RE: The reason brands have never been able to do it—and there have been people who have advocated for it—is that fit is a source of competitive advantage for these brands. Brands optimize their fit to who they believe are their core customers. This is why you can go to Abercrombie & Fitch and a size 6 there will be different from a size 6 at a Chico’s. They’re dealing with different customers. There’s also an element of vanity sizing, meaning strategically sizing down their sizes to appeal to the vanity of the consumer and make them feel like they are still a size smaller than what they might be historically. That definitely happens. Brands are sophisticated with regard to size strategy. They size in a way that maximizes revenue and profit. And people tend to be loyal to brands when they have positive fit experiences. This can be problematic for consumers as they shop across many retailers and many brands. You can think of True Fit as a translation service between all these different size systems. If we know what you’re wearing in one brand and we know some basic attributes about you the consumer, we can give you recommendations about other brands where you might not have experience that will be highly accurate. Because we’re using a machine learning approach, those algorithms are getting smarter over time, both for the individual and also for the population. It’s a constant learning process because the styles are turning over all the time, so it has to keep learning and re-learning.
TK: Have you found any other applications for this data? For example, have you talked to researchers about how they might be able to use the information?
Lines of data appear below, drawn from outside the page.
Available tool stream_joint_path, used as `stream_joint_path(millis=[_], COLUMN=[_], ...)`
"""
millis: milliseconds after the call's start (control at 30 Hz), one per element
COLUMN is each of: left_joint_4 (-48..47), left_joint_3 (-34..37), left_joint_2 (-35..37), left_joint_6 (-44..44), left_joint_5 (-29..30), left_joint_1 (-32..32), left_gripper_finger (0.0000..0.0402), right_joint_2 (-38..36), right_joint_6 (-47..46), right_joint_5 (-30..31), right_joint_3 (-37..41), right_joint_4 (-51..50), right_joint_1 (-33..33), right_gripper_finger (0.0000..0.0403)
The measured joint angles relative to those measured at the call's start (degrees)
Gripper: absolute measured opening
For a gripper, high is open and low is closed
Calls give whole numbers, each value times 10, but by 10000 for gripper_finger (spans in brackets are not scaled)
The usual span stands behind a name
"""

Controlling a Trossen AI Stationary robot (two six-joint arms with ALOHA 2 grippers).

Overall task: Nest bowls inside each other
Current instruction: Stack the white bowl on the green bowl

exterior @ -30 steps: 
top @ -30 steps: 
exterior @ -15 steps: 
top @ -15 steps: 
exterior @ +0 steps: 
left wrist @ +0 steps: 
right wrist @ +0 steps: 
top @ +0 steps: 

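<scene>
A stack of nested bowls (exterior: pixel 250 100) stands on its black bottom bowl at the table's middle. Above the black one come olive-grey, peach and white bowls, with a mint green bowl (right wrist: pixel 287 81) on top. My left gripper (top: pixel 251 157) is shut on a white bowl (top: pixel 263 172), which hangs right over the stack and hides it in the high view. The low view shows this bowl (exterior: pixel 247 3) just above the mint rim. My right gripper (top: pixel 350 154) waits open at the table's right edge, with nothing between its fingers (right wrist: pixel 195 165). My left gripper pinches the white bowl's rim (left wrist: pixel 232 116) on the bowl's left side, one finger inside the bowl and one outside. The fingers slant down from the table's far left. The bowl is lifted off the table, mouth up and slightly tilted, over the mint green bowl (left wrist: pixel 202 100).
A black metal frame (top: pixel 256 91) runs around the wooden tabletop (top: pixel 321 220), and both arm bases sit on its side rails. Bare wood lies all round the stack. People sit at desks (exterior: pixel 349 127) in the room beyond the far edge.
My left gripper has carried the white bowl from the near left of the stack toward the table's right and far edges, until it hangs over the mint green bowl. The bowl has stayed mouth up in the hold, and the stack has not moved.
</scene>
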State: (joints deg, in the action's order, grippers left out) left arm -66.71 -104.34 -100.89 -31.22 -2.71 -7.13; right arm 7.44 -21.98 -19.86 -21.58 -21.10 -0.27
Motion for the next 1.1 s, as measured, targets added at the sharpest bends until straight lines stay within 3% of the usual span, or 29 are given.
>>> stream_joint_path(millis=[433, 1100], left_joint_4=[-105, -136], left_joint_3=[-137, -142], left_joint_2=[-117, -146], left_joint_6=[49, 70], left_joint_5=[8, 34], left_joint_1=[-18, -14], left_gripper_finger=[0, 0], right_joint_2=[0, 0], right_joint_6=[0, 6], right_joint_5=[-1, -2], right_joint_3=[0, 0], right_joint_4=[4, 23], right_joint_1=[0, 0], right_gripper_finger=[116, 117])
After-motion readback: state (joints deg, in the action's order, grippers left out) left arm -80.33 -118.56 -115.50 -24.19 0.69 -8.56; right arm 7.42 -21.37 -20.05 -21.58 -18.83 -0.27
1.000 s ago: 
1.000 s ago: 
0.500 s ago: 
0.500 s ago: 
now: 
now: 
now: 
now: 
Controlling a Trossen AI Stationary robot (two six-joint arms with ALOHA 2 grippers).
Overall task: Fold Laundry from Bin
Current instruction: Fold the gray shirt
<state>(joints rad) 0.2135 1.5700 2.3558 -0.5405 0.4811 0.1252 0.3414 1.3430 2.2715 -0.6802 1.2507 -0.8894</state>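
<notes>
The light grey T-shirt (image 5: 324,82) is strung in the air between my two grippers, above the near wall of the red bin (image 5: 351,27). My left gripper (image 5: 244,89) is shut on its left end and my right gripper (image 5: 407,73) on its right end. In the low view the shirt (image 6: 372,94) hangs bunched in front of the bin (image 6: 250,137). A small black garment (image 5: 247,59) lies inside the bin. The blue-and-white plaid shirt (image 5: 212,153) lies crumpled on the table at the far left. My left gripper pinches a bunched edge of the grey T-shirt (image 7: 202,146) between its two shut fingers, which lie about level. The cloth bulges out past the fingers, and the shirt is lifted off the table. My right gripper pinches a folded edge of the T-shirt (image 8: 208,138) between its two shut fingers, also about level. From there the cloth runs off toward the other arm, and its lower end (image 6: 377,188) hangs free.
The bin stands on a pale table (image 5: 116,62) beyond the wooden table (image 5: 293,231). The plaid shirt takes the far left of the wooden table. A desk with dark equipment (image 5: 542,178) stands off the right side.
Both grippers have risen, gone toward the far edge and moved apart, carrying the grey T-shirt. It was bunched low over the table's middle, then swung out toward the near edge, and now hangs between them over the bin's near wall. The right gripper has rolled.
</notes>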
RE: Yes. One brand we worked with found that there were groups of consumers using their site that were underserved. They made a recommendation to their product team to consider building two new fits in their anchor jean line to cater to this group of users that were motivated and interested to shop their site and were buying but were returning items disproportionately and not having successful purchases. That’s an area where they can use the insights from this information to improve their product suite. Another example is a prominent UK brand transitioning to the U.S. market that wanted us to do analysis on their U.S. system. If you index their size system, theirs were sized a lot lower than competing U.S. brands. They now have this information to make strategic decisions. They might decide they want to differentiate themselves and maintain the smaller size and just tell customer service people how to represent the product. Or they might want to resize those products to match up with U.S. benchmarks. We don’t share any brand information with other brands, since that’s held in confidence, but there is basic benchmarking we can do that aggregates information. There’s also a plus-size denim brand that approached us. We identified that their grading rules, which are the rules that define how the measurements of an item changes as you size the item up and down, needed to be tweaked to reduce returns at the lower end of the sizing scale. If they applied that to their whole business, we estimated about a 1.2 million dollar savings for them.